• **Instructions to follow**: Please, without the pictures, retype exactly the lines from the start of the material through the line that holds "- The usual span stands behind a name".

• **Supplied material**:
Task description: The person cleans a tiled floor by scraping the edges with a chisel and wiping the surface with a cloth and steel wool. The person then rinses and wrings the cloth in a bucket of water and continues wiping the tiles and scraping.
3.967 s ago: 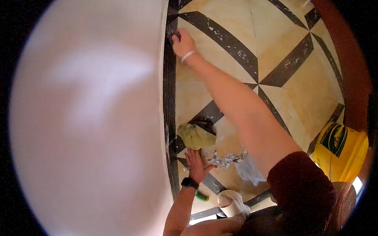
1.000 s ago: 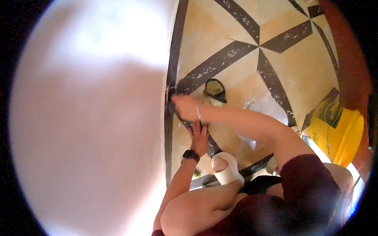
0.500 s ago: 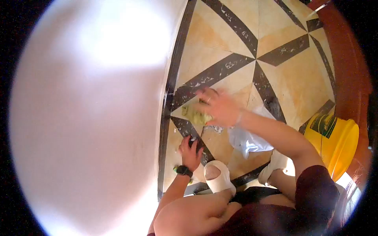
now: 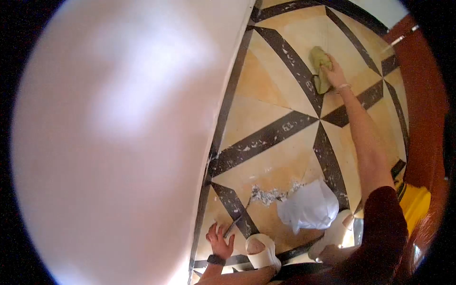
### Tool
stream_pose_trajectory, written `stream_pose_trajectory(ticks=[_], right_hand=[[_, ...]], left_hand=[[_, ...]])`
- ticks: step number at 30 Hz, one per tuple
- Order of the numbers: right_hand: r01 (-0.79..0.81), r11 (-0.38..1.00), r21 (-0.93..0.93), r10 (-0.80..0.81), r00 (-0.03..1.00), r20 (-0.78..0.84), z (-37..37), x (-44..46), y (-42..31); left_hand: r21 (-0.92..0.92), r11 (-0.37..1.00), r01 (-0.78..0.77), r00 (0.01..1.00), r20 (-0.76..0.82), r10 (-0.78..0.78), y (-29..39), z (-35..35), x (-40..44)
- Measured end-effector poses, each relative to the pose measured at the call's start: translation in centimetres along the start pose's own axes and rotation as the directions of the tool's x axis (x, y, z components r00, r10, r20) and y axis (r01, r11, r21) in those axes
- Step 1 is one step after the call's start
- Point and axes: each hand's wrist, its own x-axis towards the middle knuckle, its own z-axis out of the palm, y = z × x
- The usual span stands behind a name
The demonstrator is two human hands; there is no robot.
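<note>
My right hand [image 4: 334, 71], at the end of an outstretched arm, grips a greenish-yellow cloth [image 4: 319, 61] with a dark edge on the tiled floor [image 4: 270, 76]. Low in the view, my left hand [image 4: 220, 240] has its fingers spread near the floor. A thin dark tool [image 4: 232, 227] lies beside its fingers; whether they touch it I cannot tell. Between the hands sits a pile of whitish scraps [image 4: 266, 194], next to a white plastic bag [image 4: 308, 206].
A white wall [image 4: 118, 142] with a dark skirting strip [image 4: 230, 104] runs along the left. At the lower right stands a yellow bucket [image 4: 415, 206], partly behind my arm. My feet in cream slippers [image 4: 262, 251] are at the bottom. A red-brown surface [image 4: 425, 109] borders the right.
My right hand has taken hold of the cloth and carried it up and to the right, away from the skirting. My left hand is lower in view, fingers spread. The white bag and scraps are more exposed.
</note>
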Motion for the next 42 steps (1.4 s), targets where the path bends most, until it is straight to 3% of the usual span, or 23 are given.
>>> stream_pose_trajectory(ticks=[4, 6, 8, 11, 13, 16, 17, 19, 21, 23, 26, 27, 28, 29, 30, 32, 34, 36, 38, 39, 42], right_hand=[[-0.047, 0.92, -0.389, 0.005, 0.994, -0.109, 5.2, 5.7, -6.1], [-0.058, 0.936, -0.346, 0.059, 0.998, -0.007, 7.1, 7.5, -11.6], [0.224, 0.924, -0.309, -0.226, 0.974, 0.03, 10.0, 8.7, -12.8], [0.307, 0.932, -0.196, -0.253, 0.933, 0.257, 13.0, 8.4, -13.8], [0.359, 0.932, -0.046, -0.351, 0.928, 0.121, 14.4, 5.7, -14.1], [0.272, 0.959, 0.076, -0.282, 0.938, 0.203, 12.6, -3.0, -19.8], [0.396, 0.906, 0.149, -0.412, 0.906, 0.095, 15.9, -6.4, -17.9], [0.458, 0.866, 0.203, -0.499, 0.823, 0.272, 14.6, -14.7, -21.7], [0.535, 0.768, 0.351, -0.634, 0.716, 0.294, 17.0, -20.9, -22.6], [0.463, 0.725, 0.51, -0.657, 0.687, 0.31, 15.5, -23.4, -23.4], [0.152, 0.775, 0.613, -0.477, 0.777, 0.41, 10.4, -22.2, -20.4], [0.102, 0.803, 0.587, -0.373, 0.854, 0.362, 8.4, -20.5, -17.4], [0.054, 0.899, 0.436, -0.212, 0.922, 0.324, 5.1, -17.9, -15.2], [-0.021, 0.885, 0.466, -0.079, 0.978, 0.193, 1.1, -14.9, -12.9], [-0.321, 0.845, 0.428, 0.238, 0.942, 0.237, -1.2, -11.3, -8.5], [-0.336, 0.831, 0.443, 0.335, 0.939, 0.084, -5.7, -5.5, -0.8], [-0.311, 0.901, 0.302, 0.338, 0.94, -0.04, -5.9, -2.7, 4.8], [-0.089, 0.988, -0.127, 0.058, 0.972, -0.229, -0.7, -4.0, 1.2], [-0.082, 0.996, 0.02, 0.083, 0.995, -0.062, 3.7, -7.3, -6.7], [0.196, 0.981, 0.009, -0.195, 0.979, -0.065, 5.7, -10.0, -9.3], [0.368, 0.899, 0.239, -0.421, 0.877, 0.233, 10.0, -17.7, -17.5]], left_hand=[[-0.008, 0.996, 0.092, 0.995, 0.044, -0.092, -0.5, -0.4, -1.2], [-0.003, 0.996, 0.093, 0.995, -0.019, -0.093, -1.0, 0.2, -1.5], [-0.032, 0.991, 0.129, 0.991, -0.037, -0.13, -0.8, 0.0, -1.0], [-0.061, 0.99, 0.124, 0.976, -0.173, -0.133, -0.7, 0.1, 0.3], [-0.092, 0.994, 0.053, 0.977, -0.199, -0.071, -0.3, -0.3, 1.9], [-0.203, 0.977, -0.064, 0.961, -0.278, 0.005, 1.9, -1.2, 5.2], [-0.22, 0.967, -0.127, 0.954, -0.294, 0.059, 2.8, -1.4, 6.3], [-0.247, 0.941, -0.233, 0.94, -0.307, 0.152, 4.2, -1.3, 7.3], [-0.238, 0.916, -0.322, 0.925, -0.284, 0.252, 4.9, -0.3, 7.6], [-0.201, 0.89, -0.409, 0.898, -0.262, 0.354, 6.3, -0.5, 8.4], [-0.187, 0.914, -0.361, 0.906, -0.301, 0.297, 6.5, 0.1, 8.2], [-0.142, 0.961, -0.237, 0.952, -0.232, 0.201, 6.9, -0.4, 8.3], [-0.148, 0.971, -0.186, 0.969, -0.19, 0.157, 6.8, -0.4, 8.2], [-0.153, 0.979, -0.133, 0.983, -0.143, 0.112, 6.4, -0.4, 8.4], [-0.152, 0.985, -0.079, 0.994, -0.091, 0.066, 6.0, -0.4, 8.4], [-0.127, 0.984, -0.127, 0.991, -0.05, 0.122, 3.9, 1.0, 8.1], [-0.15, 0.98, -0.128, 0.99, -0.085, 0.116, 3.7, 1.0, 7.7], [-0.228, 0.969, -0.099, 0.982, -0.181, 0.058, 5.6, -0.5, 8.9], [-0.259, 0.931, -0.256, 0.942, -0.285, 0.18, 7.4, -2.0, 10.8], [-0.26, 0.898, -0.354, 0.905, -0.339, 0.258, 9.2, -3.3, 12.3], [-0.249, 0.742, -0.622, 0.719, -0.556, 0.416, 13.1, -4.3, 17.1]])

• **Answer to this exercise**:
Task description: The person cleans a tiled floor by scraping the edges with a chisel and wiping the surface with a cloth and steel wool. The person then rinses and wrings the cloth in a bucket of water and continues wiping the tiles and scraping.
3.967 s ago: 
1.000 s ago: 
0.500 s ago: 
now: 
### Tool
stream_pose_trajectory, written `stream_pose_trajectory(ticks=[_], right_hand=[[_, ...]], left_hand=[[_, ...]])`
- ticks: step number at 30 Hz, one per tuple
- Order of the numbers: right_hand: r01 (-0.79..0.81), r11 (-0.38..1.00), r21 (-0.93..0.93), r10 (-0.80..0.81), r00 (-0.03..1.00), r20 (-0.78..0.84), z (-37..37), x (-44..46), y (-42..31); left_hand: r21 (-0.92..0.92), r11 (-0.37..1.00), r01 (-0.78..0.77), r00 (0.01..1.00), r20 (-0.76..0.82), r10 (-0.78..0.78), y (-29..39), z (-35..35), x (-40..44)
- Measured end-effector poses, each relative to the pose measured at the call's start: translation in centimetres along the start pose's own axes and rotation as the directions of the tool's x axis (x, y, z components r00, r10, r20) and y axis (r01, r11, r21) in those axes
- Step 1 is one step after the call's start
- Point and axes: each hand's wrist, its own x-axis towards the middle knuckle, its own z-axis out of the palm, y = z × x
- The usual span stands behind a name

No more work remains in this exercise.